The author of a listserv posting sued a fellow listserv member and his sister for copyright infringement and eight other claims after the content of the post was forwarded allegedly by e-mail. According to the facts of the case, Plaintiff, a California lawyer named Kenneth M. Stern, sent an e-mail to the Consumer Attorneys Association of Los Angeles (“CAALA”) over his apparent concern of overbilling by another firm in connection with some calculations he had them perform for his client.
Stern’s e-mail, posted on CAALA’s listserve, stated in its entirety: “Has anyone had a problem with White, Zuckerman . . . cpas including their economist employee Venita McMorris over billing or trying to churn the file?” According to Plaintiff’s facts, the listserv posting was then forwarded by fellow listserv member Defendant Robert Weinstein to his sister, co-Defendant Sara Weinstein, who was a client of White Zuckerman. Ms. Weinstein thereafter forwarded the e-mail to White Zuckerman.
Months after the other claims were tossed out by a motion to dismiss, the Defendants moved for summary judgment on the sole remaining claim, copyright infringement. U.S. District Court Judge Dolly M. Gee began the discussion portion of her opinion with a header in Chinese characters translated in an apt footnote which should have been a clue to her ruling that would follow: “‘He will win who knows when to fight and when not to fight.‘ Sun Tzu, The Art of War 32-33 (Lionel Giles trans., Ulysses Press 2007).” Indeed, she ruled that the 23 word post lacked sufficient creativity to qualify for copyright protection. The post “displays no creativity whatsoever — its content is dictated solely by functional considerations. Plaintiff merely requested factual information . . . .” [Court’s Opinion here] [Google version of opinion here]
The Court also ruled that Defendants’ e-mails were a fair use as they were “highly transformative.” According to the Court, Defendants’ e-mails, even if they were sent, served to alert the company about the fact of the post rather than serving the function intended by it, namely, to seek from fellow listserv members information in response to the question posed. As such, the e-mails were commentary or news reporting and thus were fair use.
Interestingly, the Court also stated: “In an age of blogs, listservs, and other online fora, a person’s short comment in cyberspace is frequently quoted in its entirety as others reply or forward it elsewhere. It would be strange, dangerous even, if every such quotation subjected the copier to liability and a federal lawsuit. Such heavy-handed tactics are akin to using a cannon to kill a mosquito; they carry the same attendant risk of collateral damage by chilling free speech.”
Plaintiff not only lost the motion over his remaining claim, he also exposed himself to paying Defendants’ legal fees. “The problem with Plaintiff’s copyright claim lies in Defendants’ obvious fair-use defense. A reasonable person, particularly one who happens to be an attorney, would not have pursued such folderol. Plaintiff’s decision to proceed with this patently meritless cause of action supports a fee award.” (Note: In case you too were flummoxed by the word “folderol” it means: trivial or nonsensical fuss, nonsense, or a useless trifle.)
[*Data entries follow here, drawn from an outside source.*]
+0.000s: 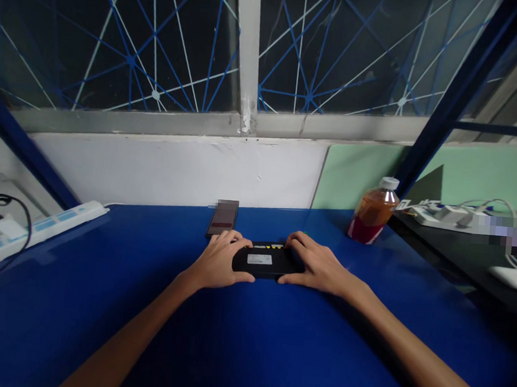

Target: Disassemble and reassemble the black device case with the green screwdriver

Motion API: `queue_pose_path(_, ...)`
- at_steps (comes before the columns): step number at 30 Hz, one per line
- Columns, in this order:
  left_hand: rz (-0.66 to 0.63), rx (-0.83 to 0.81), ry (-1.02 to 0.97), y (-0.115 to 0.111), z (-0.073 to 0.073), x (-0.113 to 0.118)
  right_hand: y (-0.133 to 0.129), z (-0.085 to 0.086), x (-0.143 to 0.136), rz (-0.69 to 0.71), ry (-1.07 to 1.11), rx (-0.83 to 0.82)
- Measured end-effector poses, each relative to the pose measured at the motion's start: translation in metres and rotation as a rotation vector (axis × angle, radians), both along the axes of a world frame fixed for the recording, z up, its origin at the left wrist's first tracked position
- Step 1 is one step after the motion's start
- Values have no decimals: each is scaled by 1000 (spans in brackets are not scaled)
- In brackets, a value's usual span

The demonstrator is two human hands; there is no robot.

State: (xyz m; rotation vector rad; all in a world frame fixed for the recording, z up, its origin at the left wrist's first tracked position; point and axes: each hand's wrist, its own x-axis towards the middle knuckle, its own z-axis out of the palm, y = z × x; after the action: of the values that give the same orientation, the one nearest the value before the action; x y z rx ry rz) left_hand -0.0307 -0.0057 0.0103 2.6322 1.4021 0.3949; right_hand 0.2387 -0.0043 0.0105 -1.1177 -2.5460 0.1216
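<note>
Reference point for all places: the black case (274, 271).

Largest first. Window (194, 45) with blue and white line decoration, beyond the case and above it. Blue desk (251, 342), under and around the case. White power strip (50, 228), well to the left of the case; a plug with a black cord sits in it. Plastic bottle (373, 217), amber above a red label, capped and upright, to the case's right and farther back.

Stage, by judgement: mid-handling. Both hands have the case between them, its labelled face showing; it is not released, so letting go is left undone. Whether anything inside has been worked on, cannot tell.

Forearms come in from the near side, left and right, and converge on the case. Left hand (223, 259) grips the left end: thumb along the near edge, fingers bent over the far edge. Right hand (318, 265) mirrors it at the right end. Thumbs point inward, tips apart.

Dark smartphone (223, 217) lies just past the left hand, beyond the case's left end. The case sits low at the desk; contact beneath unclear. On it, a white sticker (259, 259), print illegible, and small yellow patches (275, 247) at the far edge.
</note>
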Motion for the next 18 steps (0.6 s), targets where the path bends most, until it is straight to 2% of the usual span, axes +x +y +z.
queue_pose_path(18,-32,15,12,-1,2,0,2,0,1,7,13,-1)
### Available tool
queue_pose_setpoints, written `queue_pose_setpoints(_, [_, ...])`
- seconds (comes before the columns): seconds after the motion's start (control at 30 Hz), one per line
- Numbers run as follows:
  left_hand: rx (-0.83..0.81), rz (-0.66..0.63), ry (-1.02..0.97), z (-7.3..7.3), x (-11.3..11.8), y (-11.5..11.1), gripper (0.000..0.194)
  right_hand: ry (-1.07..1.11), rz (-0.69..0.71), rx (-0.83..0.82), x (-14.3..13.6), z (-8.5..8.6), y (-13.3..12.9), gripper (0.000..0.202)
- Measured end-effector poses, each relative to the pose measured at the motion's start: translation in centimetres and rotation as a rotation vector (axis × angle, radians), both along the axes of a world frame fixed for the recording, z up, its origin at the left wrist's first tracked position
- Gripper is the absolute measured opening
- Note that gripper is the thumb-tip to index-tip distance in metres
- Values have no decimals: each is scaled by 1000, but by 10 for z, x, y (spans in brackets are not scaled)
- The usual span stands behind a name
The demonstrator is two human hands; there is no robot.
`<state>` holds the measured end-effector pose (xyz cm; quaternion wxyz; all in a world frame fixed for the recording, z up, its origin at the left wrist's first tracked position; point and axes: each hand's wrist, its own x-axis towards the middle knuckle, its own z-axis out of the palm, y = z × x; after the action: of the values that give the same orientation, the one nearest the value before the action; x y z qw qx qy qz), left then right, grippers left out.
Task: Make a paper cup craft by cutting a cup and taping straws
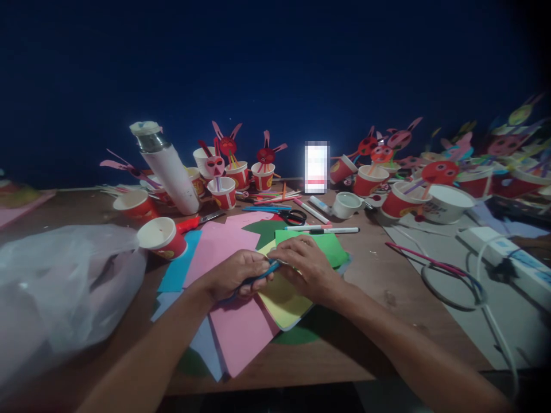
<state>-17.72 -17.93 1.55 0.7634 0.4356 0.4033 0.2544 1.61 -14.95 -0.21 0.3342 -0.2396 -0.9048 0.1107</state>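
Near the middle of the view, my left hand [243, 272] is closed around a thin blue strip [272, 267]. The strip's upper end reaches the fingertips of my right hand [301, 264], which is bent and closed at that end; what its fingers pinch is too small to make out. Below both hands lie coloured sheets: pink paper [245, 338], yellow paper [286, 301], green paper [331, 246] and blue paper [183, 269]. Beyond them are black-handled scissors [295, 216] and several markers [312, 210].
A clear plastic bag [64, 287] bulges at the left. Red cups with paper rabbit figures [224, 192] line the back, beside a tilted white bottle [172, 172]. A small tub [346, 205] stands right of the markers. A power strip [508, 264] and cables lie right.
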Motion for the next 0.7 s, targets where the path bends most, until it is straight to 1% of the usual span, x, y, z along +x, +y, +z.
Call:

Plaintiff’s claims of damage did nothing to help him. “Implausible are Plaintiff’s averments of emotional distress and stress-related ailments arising from Defendants’ alleged infringement. Plaintiff offers almost no evidence of these maladies. He states, incredibly, that ‘[i]n having to deal with the violation of my copyright, I have experienced aggravation of the then arthritis in my right hip, which resulted in excess pain in the hip and leg and a decrease in the range of motion in my leg and hip.'”
The Court went further to describe Plaintiff’s complaint as “absurd” and his claim to damages and fees as “preposterous” and “outlandish,” evidence of bad faith, in the Court’s view, supporting an award of attorneys’ fees to Defendants, each represented by separate counsel. Judge Gee was nominated to the federal bench in 2009 by Barack Obama and is the first Chinese-American woman to serve as a United States Federal District Court judge.